You as a service

Often when we think of freelancing, it’s in terms of labor. 

We sell our time by the hour, or at a project level (an estimation of hours).

I’ve never done this.

I’ve always been salaried, and never really had the interest to work on the side. Reading, learning and experimenting were all fine, but never selling my services. 

But recently I’ve been thinking, if I was to freelance, what would I sell? Or more importantly, what set of skills and potential business outcomes would a professional or business pay me for? What value can I offer?

Let’s see.

Currently, I work as a product designer at a startup. We build and maintain a rails app, and apps on iOS and Android platforms. 

Specifically, I discover and define user/customer goals and translate them into instructions specific enough to pass off to a programmer. I code a little bit, but is mainly as a means to communicate, really no different than creating a powerpoint.

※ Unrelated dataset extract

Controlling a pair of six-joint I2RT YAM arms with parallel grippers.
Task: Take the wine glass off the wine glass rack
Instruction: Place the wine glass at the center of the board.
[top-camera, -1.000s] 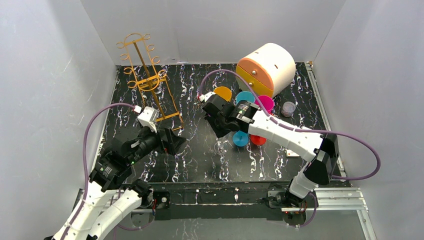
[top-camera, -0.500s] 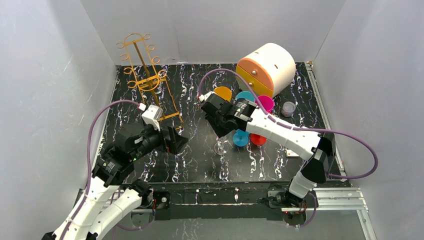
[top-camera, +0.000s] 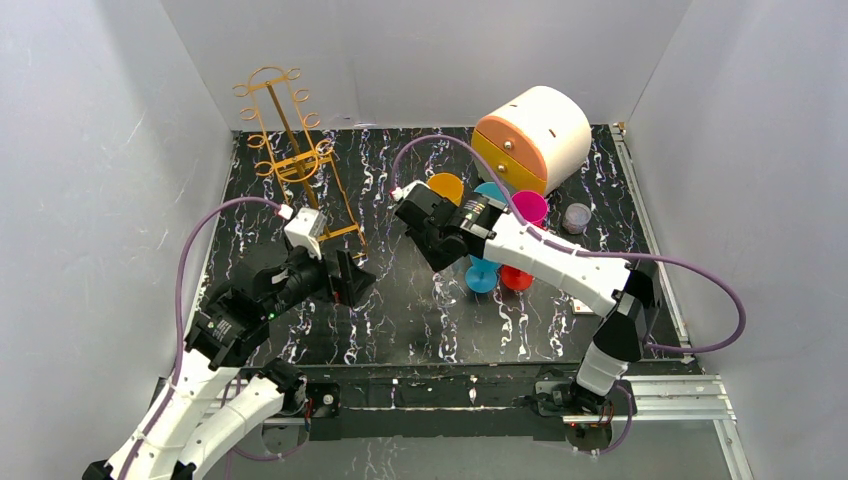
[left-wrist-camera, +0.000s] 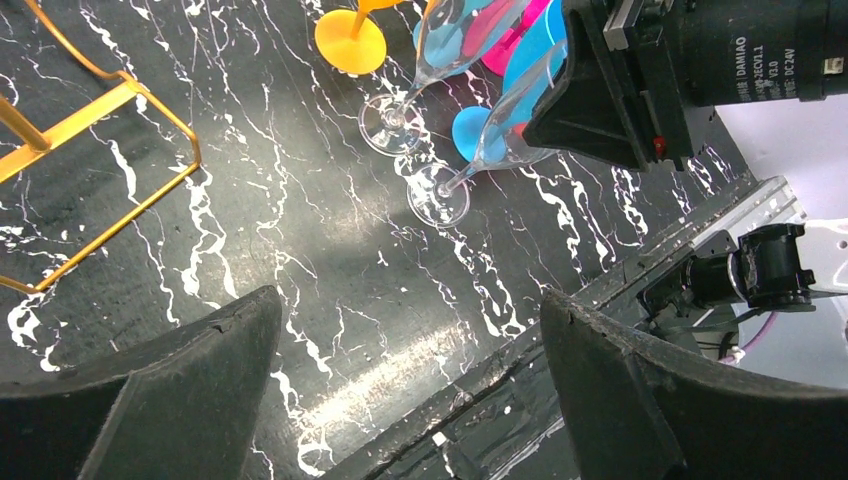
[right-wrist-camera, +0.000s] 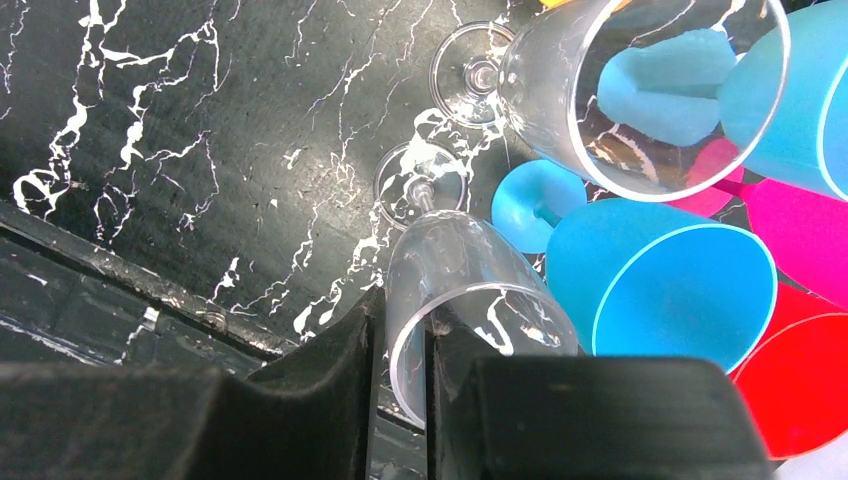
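Right wrist view: your R gripper (right-wrist-camera: 400, 340) is squeezed on the rim of the wine glass (right-wrist-camera: 450, 260). The glass is off the wine glass rack (top-camera: 300, 165) & well to its right, stem running down from the gripper to the table (right-wrist-camera: 200, 150). L gripper (left-wrist-camera: 410, 310) is wide apart, empty, by the rack's base. Top view hides the glass under the R arm (top-camera: 560, 260), so u can't tell if its foot touches down.

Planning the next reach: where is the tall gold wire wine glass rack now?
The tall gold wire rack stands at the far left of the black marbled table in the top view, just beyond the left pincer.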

The value for the business is mainly around the end experience for the customer. If all goes well, and I help build the right thing. “The product performs in a way which exhibits a meaningful, positive, material consequence to the user - you know, the whole reason why they pay for it.”

For me to deliver this experience to customers, I would need at least a backend/frontend dev. And realistically, I rely on many other business functions (marketing, operations).

So what’s my service?

Erik Dietrich offers one idea. Rather than selling hourly labour, figure out a niche, outcome based, productized service.

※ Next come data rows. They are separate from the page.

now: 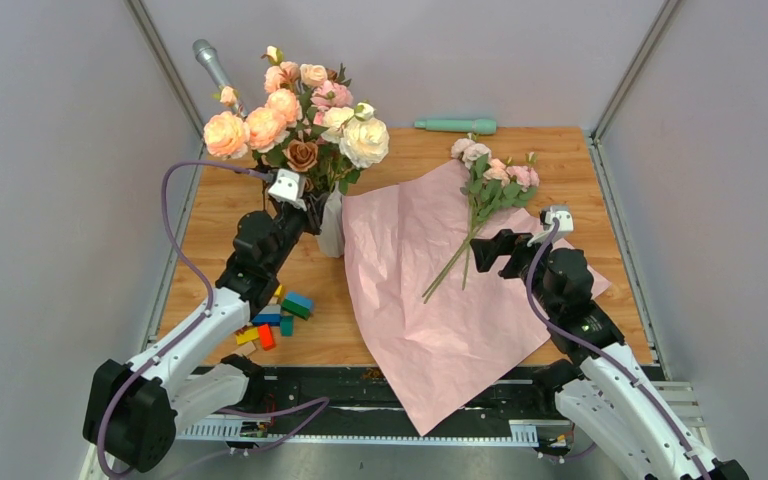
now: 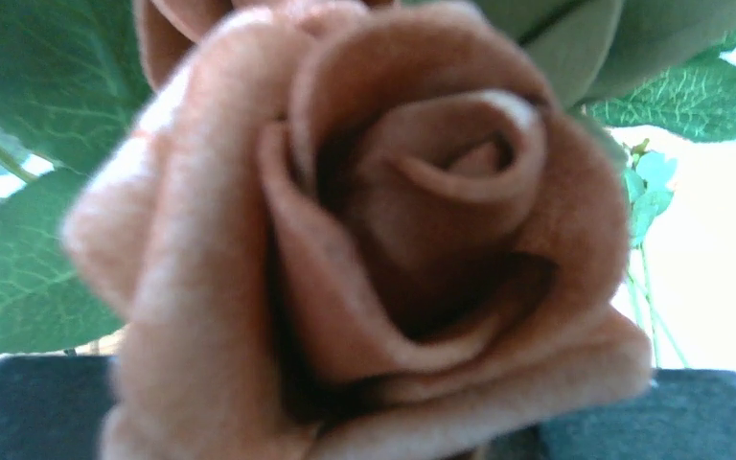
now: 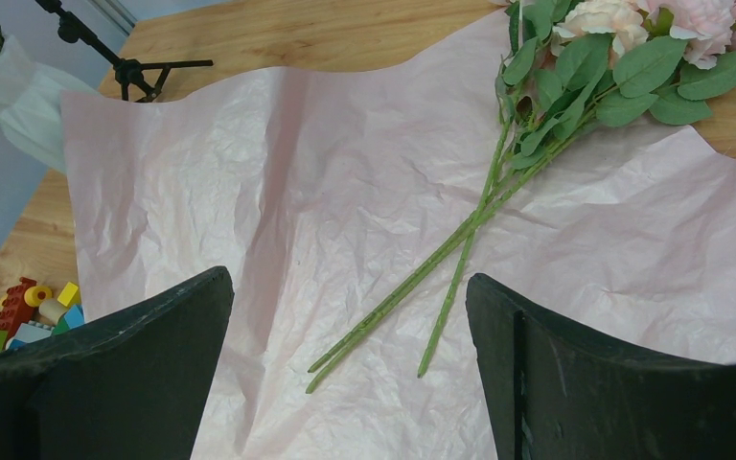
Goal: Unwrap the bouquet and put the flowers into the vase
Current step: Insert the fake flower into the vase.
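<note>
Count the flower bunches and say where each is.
2. The large peach and pink blooms stand in the white vase, rear left; the small pale roses lie on the opened pink paper, right of centre.

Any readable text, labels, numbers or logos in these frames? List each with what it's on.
None: no readable text in any view.
No print shows on the paper, vase, blocks or teal tool.
Any marking on the left camera housing or the right camera housing is too small to tell.
</note>
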### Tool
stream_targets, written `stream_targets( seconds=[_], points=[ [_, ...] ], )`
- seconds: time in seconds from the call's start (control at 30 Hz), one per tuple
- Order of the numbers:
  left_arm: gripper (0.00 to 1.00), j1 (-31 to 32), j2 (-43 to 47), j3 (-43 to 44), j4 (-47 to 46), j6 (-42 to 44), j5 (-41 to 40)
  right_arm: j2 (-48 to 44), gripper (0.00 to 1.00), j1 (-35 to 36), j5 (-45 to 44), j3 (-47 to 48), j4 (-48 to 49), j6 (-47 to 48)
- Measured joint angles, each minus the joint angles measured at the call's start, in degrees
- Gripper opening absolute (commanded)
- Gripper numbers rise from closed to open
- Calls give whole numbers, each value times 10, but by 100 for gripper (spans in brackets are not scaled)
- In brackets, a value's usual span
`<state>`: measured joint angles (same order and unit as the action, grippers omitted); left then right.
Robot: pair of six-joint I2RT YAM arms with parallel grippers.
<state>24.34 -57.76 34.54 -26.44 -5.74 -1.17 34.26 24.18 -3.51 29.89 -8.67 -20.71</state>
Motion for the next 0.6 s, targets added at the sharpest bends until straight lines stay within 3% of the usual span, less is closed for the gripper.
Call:
stream_targets(
  seconds=[0.33, 0.47, 0.6],
  points=[
    [58, 0, 32, 0, 43, -7, 7, 0, 93, 0, 0, 0, 0, 0],
    [81, 0, 59, 0, 59, -14, 6, 0, 93, 0, 0, 0, 0, 0],
    [97, 0, 91, 0, 89, -36, -11, 4, 90, 0, -7, 0, -2, -5]
  ],
)
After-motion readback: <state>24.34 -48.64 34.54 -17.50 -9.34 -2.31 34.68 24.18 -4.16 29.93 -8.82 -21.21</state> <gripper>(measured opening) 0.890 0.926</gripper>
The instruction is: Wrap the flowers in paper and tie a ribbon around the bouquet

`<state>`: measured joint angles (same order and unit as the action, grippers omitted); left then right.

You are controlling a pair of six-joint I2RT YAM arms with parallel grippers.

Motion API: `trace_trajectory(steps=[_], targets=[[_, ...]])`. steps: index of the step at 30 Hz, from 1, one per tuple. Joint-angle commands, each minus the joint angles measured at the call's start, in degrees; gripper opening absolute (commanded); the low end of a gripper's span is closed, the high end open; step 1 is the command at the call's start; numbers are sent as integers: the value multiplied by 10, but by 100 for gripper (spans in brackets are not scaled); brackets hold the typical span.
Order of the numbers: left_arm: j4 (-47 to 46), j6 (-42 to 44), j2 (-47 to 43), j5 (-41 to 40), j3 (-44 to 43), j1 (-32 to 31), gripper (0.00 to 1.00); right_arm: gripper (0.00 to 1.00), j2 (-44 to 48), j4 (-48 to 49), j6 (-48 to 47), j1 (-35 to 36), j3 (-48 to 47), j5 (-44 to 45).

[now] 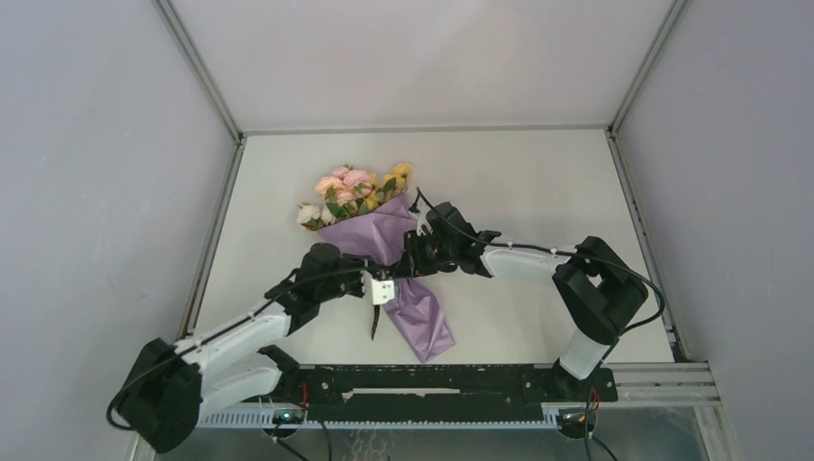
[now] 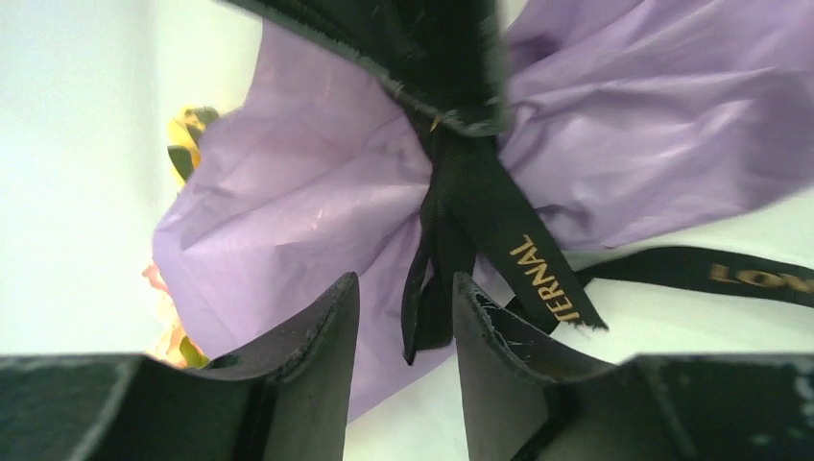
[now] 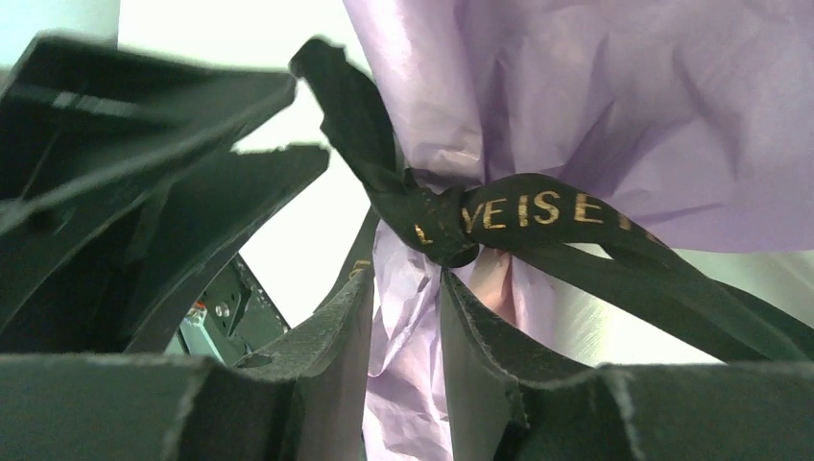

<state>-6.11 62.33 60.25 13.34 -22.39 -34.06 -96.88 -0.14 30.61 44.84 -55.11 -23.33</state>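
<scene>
The bouquet (image 1: 379,235) lies at the middle of the table (image 1: 538,182), with the flowers (image 1: 355,190) toward the upper left and the paper (image 1: 422,317) tail pointing to the lower right. The wrapping looks done, and the ribbon (image 3: 538,209) is knotted round the waist of the cone, so the step in hand seems to be tightening or finishing the tie.

The left gripper (image 2: 405,288) stands partly open. A loose ribbon end hangs in the gap and is not pinched. The right gripper (image 3: 405,288) straddles the paper neck just under the knot, and the paper fills the space between its fingers, which reads as a light hold.

Next, I judge, the left jaws need to close on that loose end and draw it away from the knot while the right steadies the cone.
</scene>
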Motion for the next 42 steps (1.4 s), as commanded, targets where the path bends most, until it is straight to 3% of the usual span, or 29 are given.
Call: trace_trajectory(steps=[1, 4, 8, 13, 16, 19, 21, 25, 38, 40, 42], targets=[[154, -17, -122, 101, -28, -20, 46, 40, 7, 24, 13, -6, -3, 15], [225, 18, -188, 153, 11, -39, 41, 40, 12, 17, 9, -10, -3, 21], [217, 35, -234, 134, 63, -65, 31, 39, 20, 4, 3, -15, -3, 31], [159, -20, -114, 66, 25, -68, 33, 40, 20, 4, 3, -16, -3, 29], [145, -106, -15, -10, -35, -66, 40, 40, 24, 4, 2, -17, -3, 33], [123, -87, -17, 3, -17, -64, 55, 41, 28, -15, -6, -17, -3, 41], [106, -81, -20, 5, -2, -64, 57, 41, 30, -19, -10, -17, -1, 46], [85, -122, 20, -41, -20, -63, 54, 40, 40, -4, -5, -24, 16, 40], [32, -105, 68, -53, -13, -60, 45, 40, 55, 19, -5, -39, 40, 35], [31, -101, 70, -53, -12, -60, 40, 40, 55, 22, -4, -41, 43, 33], [26, -100, 72, -56, -10, -60, 26, 39, 56, 24, -4, -42, 46, 31]])
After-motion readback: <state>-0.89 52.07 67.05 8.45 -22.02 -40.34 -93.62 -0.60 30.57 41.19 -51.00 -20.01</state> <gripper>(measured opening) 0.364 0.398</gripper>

I love this idea, and would like to explore it further. 

A couple of reasons why:

• This is positioning theory — You will be seen as differentiated and the ‘top of the pile’ in terms of that specific area. You won’t be compared to ‘web design’ or ‘ux design’ agencies. 

• You’ll become an expert and the more work you get, the more credibility you can demonstrate to future clients.

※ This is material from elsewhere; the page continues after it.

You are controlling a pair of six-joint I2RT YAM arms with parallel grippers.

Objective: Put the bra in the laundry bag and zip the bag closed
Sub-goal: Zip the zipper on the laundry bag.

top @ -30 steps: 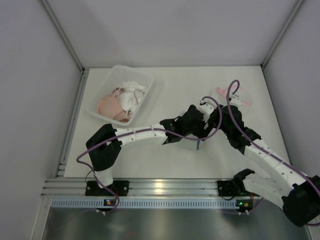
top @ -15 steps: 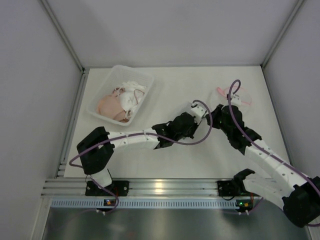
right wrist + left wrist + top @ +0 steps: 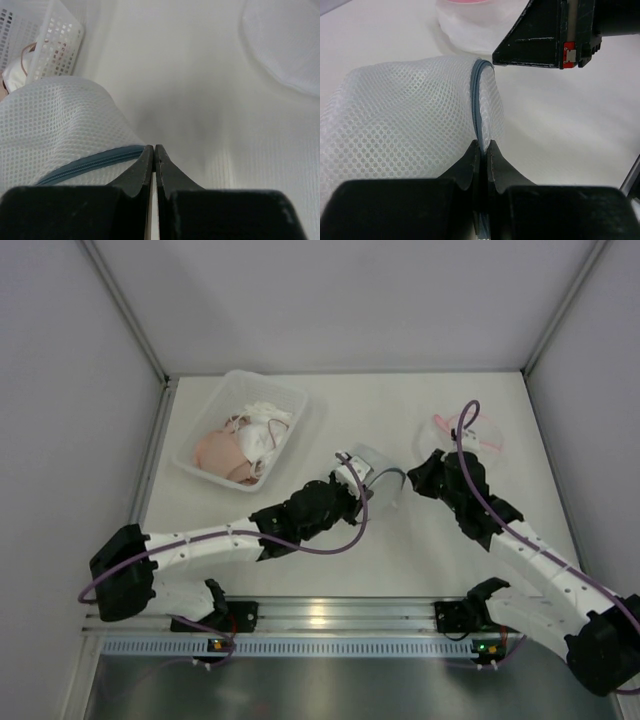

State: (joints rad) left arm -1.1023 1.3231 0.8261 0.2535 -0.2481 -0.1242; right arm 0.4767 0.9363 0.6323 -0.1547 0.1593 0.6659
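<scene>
Centrally, your left gripper (image 3: 481,148) is pinching the blue zipper (image 3: 475,95) edge of the white mesh laundry bag (image 3: 385,480), with its jaws pressed together on the seam. Your right gripper (image 3: 154,149) is meeting the same zipper line from the opposite side, its jaws likewise closing on the mesh, and the bag is spanning between the two. The bra (image 3: 215,452) is lying in the white perforated basket (image 3: 292,428) at the far left of the worktop (image 3: 400,405), well apart from the bag.
</scene>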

• Operating cost drop, efficiencies improve. You are solving similiar problems every time, since you are not exposing yourself the hell that the hey I make websites” position will find you in.

• Running a business like this also syncs up nicely with this idea of radical transparency. The internet is growing everyday, and our ability to reach millions of people has never been easier. In that world of abundance, it makes sense to focus on who you are. You don’t need to pretend to be vanilla anymore.

• If I call myself a designer, I should put my efforts into helping more businesses have access to good design. I get to design a sliver a tiny sliver of the world, but for everyone else (I am) the user”. The reality is, libraries, rental car kiosks and tennis court booking systems, don’t have access to scrum teams. 

Anyway, if you’re interested in how you might do this for yourself (it doesn’t really matter what the profession is), try out this ‘positioning exercise I stumbled on. It’s hard. But most important things are hard.